The first step for managing beaver ponds is to break the dams to allow water to drain off the impoundment to expose mud flats. In this situation, timing is key. The water needs to be drained slowly in late June or early July to allow seed to germinate within a moist seed bed. Another reason for draining the water slowly is to allow the soil to stay moist so aquatic plants will dominate the plant community. In most cases, the land should be disturbed every two to three years to disturb the seed bank. Two ways a moist soil impoundment can be disturbed to promote new growth is through disking or burning. As the summer approaches, new growth of native grasses will fill the impoundment. The new grass may consist of red-rooted sedge (Cyprus spp.), smartweed (Polygonum spp.), or wild millet (Echinochloa spp.). Slowly draining the water also produces a valuable shorebird habitat by producing small puddles, where many invertebrates can be found. During the winter, as the impoundments begin to flood, these invertebrates provide a high source of protein for waterfowl and shorebirds. Due to its high production, and its tolerance to shallow flooding, Japanese millet can be dispersed within the duck pond around July and August. The impoundment should be kept shallow enough so that the water levels stay at least half the height of the millet once established. Around October, as water begins to fill your pond, let the beaver rebuild old dams to catch water within your pond. Doing this will allow nature to work for you at a low cost, low maintenance waterfowl scenario.

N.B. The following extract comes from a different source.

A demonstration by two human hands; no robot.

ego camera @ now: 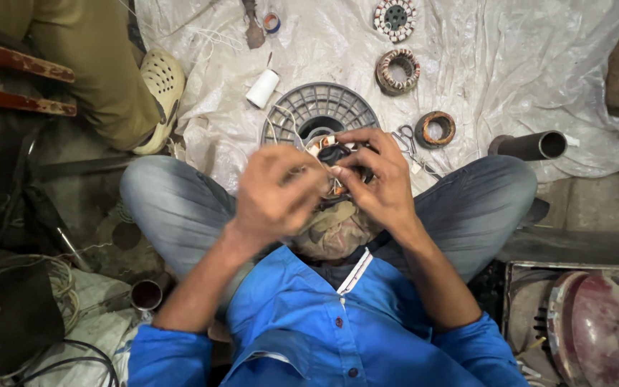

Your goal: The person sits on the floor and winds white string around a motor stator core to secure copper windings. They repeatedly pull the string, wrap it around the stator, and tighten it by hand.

An additional form of moist soil impoundment is the management of a greentree reservoir (GTR). GTRs are generally larger acres of timber which are seasonally flooded during the fall and winter. As with beaver pond management, the most important step is determining whether the lands are considered a wetland before levees can be constructed. The U.S. Army Corps of Engineers will delineate the amount of fill material that can be deposited into the wetland you desire to flood. Seasonally flooding hardwoods requires a series of levees designed to place about 18 to 24 inches of water on flooded timber. This would require a levee with a series of risers and sub-dikes so that water can be removed in late February before the buds on the tree break dormancy. Hardwoods prone to flooding are Swamp Chestnut Oaks, Over cup Oaks, Nut tall Oaks, Cherry bark Oaks, Sweetgums, Black Tupelos, Ashes, Elms, and Bald Cypresses. During the summer, the next step is to design a management plan to thin the hardwoods to promote a large mast production. Mast production is key because they provide late winter food for waterfowl. Thinning the reservoir for mast production also allows for the capability of native grasses to flourish due to the increase in sunlight from the thinning. Careful consideration should be given to the selection of trees which produce small mast which are preferred by wintering waterfowl. Some examples of small acorn producing trees are Water Oak, Willow, Cherry bark, Nut tall, Diamond-Leaf, and Pin Oak.
The final type of waterfowl impoundment occurs in agricultural land. Agricultural lands used for seasonal flooding are planted fields generally harvested each year. These fields can consist of crops such as soybeans, corn, rice, or sorghum. Levees are constructed around the borders of a field to maintain the optimum water levels through the use of flash board risers. To provide food, cover, and protection for the waterfowl, it is important to leave buffers around the edges of the field uncultivated. In addition to providing the remnants of planted crops, when disking, leave strips within the field during early summer to provide waterfowl with a variety of native grasses. Strips of agricultural crops can be legally flooded for waterfowl as long as they are not manipulated to entice waterfowl by bush hogging or any other means of concentrating grain.
In summary, when managing waterfowl impoundments it is important to check with the U.S. Corps of Engineers, USDA, USFWS or Soil and Water Conservation Services before implementing any type of management plan. By implementing these few ideas on your property, and a little help from Mother Nature, this should provide you with some excellent hunting.